Negative control outcomes were selected a priori, meeting criteria for having no known association with exposure to paracetamol or ibuprofen. The distribution of relative risk estimates from negative control outcomes provides a measure of the extent of residual bias after controlling for possible confounders since we know these should produce relative risk estimates near unity. We selected 31 negative control outcomes to empirically evaluate the expectation that (under the null hypothesis), 5% of the relative risks would be statistically significantly different from 1.0 (at α = 0.05), by chance alone. When we only used publication variables in the propensity score model, we observed there was substantial residual bias, resulting in the model failing to have nominal operating characteristics; namely, 23% (7 of 31) of the negative control outcomes yielded significant findings, with five of the null outcomes showing significant decreased risk associated with paracetamol, and two outcomes showing an increased risk. For many of the negative controls, paracetamol looks numerically protective, indicating that we cannot make assumptions about direction of the bias when we do not adjust properly. These results call into question whether statistical significance under this adjustment strategy can be confidently inferred without calibration [16]. In contrast, when we fit the propensity score model using a larger set of covariates, all significant associations observed using literature covariates were attenuated; no negative control outcomes produced significant findings after full propensity score matching. The negative control results corroborate the covariate balance findings, which showed that modeling limited to publication covariates left residual bias, but more complete adjustment with matching appears to be effective at mitigating the threats of channeling, although at the cost of reducing the degree of overlap in propensity score distributions between the cohorts.

This assessment of channeling bias has important limitations that require consideration. The bias evaluation using negative controls requires an exchangeability assumption that may not hold for future unknown outcomes of interest. Specifically, we assume the magnitude (but not specific source) of residual bias for the unknown outcome could have been sampled from the distribution of residual bias that was observed for the negative controls. As such, it is possible there is additional residual bias that we did not adequately observe based on the measured covariate balance and empirical null distribution diagnostics. This analysis was restricted to prescription use of paracetamol and ibuprofen, and it is unknown whether these results would generalize to non-prescription exposures. There are several reasons for a GP to prescribe these medications in the CPRD, including record keeping and giving the patient access to the medication at a lower cost because the patient qualifies for free filling of prescriptions. In addition, those using these medications chronically may need larger quantities than typically available over the counter.
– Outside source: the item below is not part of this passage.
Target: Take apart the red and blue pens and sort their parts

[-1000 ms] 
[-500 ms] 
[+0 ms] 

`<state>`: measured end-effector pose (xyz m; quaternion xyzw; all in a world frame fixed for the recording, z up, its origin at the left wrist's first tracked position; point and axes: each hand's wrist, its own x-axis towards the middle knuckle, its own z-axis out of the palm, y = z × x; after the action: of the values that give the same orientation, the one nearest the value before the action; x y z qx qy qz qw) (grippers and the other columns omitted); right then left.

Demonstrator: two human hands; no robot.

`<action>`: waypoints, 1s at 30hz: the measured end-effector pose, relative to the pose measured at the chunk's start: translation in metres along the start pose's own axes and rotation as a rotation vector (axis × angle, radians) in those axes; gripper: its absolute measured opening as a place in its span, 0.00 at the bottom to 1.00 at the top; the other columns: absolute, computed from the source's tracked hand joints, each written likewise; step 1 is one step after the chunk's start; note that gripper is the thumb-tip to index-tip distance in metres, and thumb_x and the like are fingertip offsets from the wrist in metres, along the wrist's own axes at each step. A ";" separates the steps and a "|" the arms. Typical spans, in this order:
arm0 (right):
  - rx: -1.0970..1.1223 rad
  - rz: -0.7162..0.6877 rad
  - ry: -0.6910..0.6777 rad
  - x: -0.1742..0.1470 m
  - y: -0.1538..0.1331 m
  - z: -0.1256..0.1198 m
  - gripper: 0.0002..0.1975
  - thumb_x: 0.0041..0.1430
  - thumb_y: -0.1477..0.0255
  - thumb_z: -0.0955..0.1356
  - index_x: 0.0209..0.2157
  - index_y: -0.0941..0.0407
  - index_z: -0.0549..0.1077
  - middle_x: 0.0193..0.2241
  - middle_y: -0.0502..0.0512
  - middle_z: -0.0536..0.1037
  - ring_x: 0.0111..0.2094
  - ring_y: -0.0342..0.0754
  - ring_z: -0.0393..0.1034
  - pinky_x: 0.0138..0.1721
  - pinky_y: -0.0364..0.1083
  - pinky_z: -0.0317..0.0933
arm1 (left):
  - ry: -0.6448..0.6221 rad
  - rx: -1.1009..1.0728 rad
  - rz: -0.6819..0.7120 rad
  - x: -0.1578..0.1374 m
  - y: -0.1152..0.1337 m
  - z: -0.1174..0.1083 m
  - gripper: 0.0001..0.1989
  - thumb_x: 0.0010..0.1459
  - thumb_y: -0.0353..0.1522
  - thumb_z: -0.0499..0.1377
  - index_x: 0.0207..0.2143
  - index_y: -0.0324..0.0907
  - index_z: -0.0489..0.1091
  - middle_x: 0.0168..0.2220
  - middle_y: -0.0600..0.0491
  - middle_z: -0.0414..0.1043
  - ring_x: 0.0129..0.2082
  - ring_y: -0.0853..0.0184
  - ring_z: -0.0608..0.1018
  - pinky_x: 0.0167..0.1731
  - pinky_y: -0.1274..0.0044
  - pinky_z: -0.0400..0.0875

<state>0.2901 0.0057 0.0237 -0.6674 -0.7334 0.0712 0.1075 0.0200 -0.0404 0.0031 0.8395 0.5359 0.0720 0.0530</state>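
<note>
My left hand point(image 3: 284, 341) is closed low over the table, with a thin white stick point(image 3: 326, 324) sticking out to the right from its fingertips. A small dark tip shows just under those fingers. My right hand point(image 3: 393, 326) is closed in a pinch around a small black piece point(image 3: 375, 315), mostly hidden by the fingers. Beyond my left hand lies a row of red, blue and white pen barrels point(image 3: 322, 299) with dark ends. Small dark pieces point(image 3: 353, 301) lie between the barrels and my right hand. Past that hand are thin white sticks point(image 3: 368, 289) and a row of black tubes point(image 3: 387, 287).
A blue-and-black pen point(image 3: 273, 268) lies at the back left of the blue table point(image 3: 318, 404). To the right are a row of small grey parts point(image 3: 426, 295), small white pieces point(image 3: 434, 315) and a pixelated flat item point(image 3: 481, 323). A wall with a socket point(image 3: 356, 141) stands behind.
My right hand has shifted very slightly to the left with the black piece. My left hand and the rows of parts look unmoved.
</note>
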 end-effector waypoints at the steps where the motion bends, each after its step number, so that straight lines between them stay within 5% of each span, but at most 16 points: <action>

Thus, it is likely that, by relying on prescriptions, we skewed our study population toward elderly subjects with chronic conditions who may also be at the low end of the economic spectrum. While being selected into the study population limits the generalizability of the results, it does not limit their validity, i.e. we expect that the selection mechanism should be the same for both drug cohorts.

5 Conclusions

While it is widely understood that there are substantial differences in the baseline characteristics of patients treated with acetaminophen versus ibuprofen, the adjustment for these differences must be confirmed with comparisons before and after matching or with appropriate diagnostics if other methods are used. We were not able to adequately remove selection bias using a selected set of covariates for propensity score adjustment. Large-scale propensity score matching offers a novel approach that should be considered when attempting to mitigate the risk of channeling bias.